Adam Coombes

Personal information
- Full name: Adam Julian Coombes
- Date of birth: 19 June 1991 (age 34)
- Place of birth: Carshalton, England
- Position: Striker

Team information
- Current team: Cray Valley Paper Mills

Youth career
- 0000–2006: Sutton United
- 2006–2010: Chelsea

Senior career*
- Years: Team / Apps / (Gls)
- 2010–2013: Chelsea / 0 / (0)
- 2010: → Yeovil Town (loan) / 3 / (0)
- 2013–2014: Notts County / 6 / (0)
- 2016: Bromley / 15 / (1)
- 2016–2017: Welling United / 24 / (20)
- 2017–2018: Sutton United / 26 / (2)
- 2017: → Hampton & Richmond (loan) / 3 / (3)
- 2018: Welling United / 9 / (4)
- 2018–2019: Billericay Town / 32 / (13)
- 2018: → Welling United (loan) / 2 / (2)
- 2019–2020: Welling United / 21 / (7)
- 2019: → Wealdstone (loan) / 4 / (1)
- 2020–2021: Walton Casuals / 5 / (3)
- 2021: Farnborough / 0 / (0)
- 2021: Cray Wanderers / 13 / (1)
- 2022: Tonbridge Angels / 22 / (5)
- 2022–: Cray Valley Paper Mills / 37 / (12)

International career
- 2007: England U16 / 2 / (0)
- 2007: England U17 / 1 / (0)

= Adam Coombes =

English footballer

Adam Julian Coombes (born 19 June 1991) is an English footballer who plays as a striker for club Cray Valley Paper Mills.

==Club career==

===Chelsea===
Coombes was scouted by Chelsea while playing in the Non League for Sutton United and being offered a chance to join the Chelsea Academy.

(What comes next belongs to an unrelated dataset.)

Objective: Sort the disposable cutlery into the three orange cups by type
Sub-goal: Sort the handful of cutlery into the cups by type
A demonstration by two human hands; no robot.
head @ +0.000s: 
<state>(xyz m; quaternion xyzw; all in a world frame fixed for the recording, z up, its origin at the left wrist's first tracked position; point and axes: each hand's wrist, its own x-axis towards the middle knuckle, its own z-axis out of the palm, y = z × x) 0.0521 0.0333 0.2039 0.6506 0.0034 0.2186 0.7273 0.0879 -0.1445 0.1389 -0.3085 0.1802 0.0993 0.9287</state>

His progress continued and he was offered a two-year scholarship from the start of the 2007–08 season.

The 2011–12 season started with good form shown and a reserve team goal scored in the opening month but then the highly unfortunate run of injuries continued. In August 2011, Coombes suffered a knee injury, being sidelined for six to nine months.

In January 2012 Coombes signed a 12-month extension to a contract that had six months to run, and returned from injury towards the end of the season to make three substitute appearances. He was released by Chelsea with 6 months still remaining on his contract in January 2013 to give him a better chance in finding a club before those released in the summer.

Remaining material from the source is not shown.